> [What is expected]
For each line below, write it out exactly as it appears.
------ Stored data ------
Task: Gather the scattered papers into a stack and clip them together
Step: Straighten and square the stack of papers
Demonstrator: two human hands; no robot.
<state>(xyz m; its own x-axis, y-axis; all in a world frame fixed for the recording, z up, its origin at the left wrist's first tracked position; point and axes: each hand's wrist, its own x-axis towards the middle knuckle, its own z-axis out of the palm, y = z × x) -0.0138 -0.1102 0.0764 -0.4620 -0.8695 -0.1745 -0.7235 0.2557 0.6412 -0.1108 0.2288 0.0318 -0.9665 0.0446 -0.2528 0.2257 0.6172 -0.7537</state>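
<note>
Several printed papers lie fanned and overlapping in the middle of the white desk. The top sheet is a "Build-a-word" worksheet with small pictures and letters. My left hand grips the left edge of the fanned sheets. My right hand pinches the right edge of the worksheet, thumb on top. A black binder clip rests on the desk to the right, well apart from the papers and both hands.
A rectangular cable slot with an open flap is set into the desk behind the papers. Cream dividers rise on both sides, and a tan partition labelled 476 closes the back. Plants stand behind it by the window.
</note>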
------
> [Exercise output]
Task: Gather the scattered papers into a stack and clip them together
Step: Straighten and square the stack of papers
Demonstrator: two human hands; no robot.
<state>(xyz m; its own x-axis, y-axis; all in a world frame fixed for the recording, z up, its origin at the left wrist's first tracked position; point and axes: each hand's wrist, its own x-axis towards the middle knuckle, its own z-axis out of the palm, y = z × x) -0.0138 -0.1102 0.0764 -0.4620 -0.8695 -0.1745 -0.7235 0.2557 0.6412 -0.1108 0.2288 0.0318 -0.9665 0.0446 -0.2528 0.2257 0.6172 -0.7537</state>
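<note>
Several printed papers lie fanned and overlapping in the middle of the white desk. The top sheet is a "Build-a-word" worksheet with small pictures and letters. My left hand grips the left edge of the fanned sheets. My right hand pinches the right edge of the worksheet, thumb on top. A black binder clip rests on the desk to the right, well apart from the papers and both hands.
A rectangular cable slot with an open flap is set into the desk behind the papers. Cream dividers rise on both sides, and a tan partition labelled 476 closes the back. Plants stand behind it by the window.
</note>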

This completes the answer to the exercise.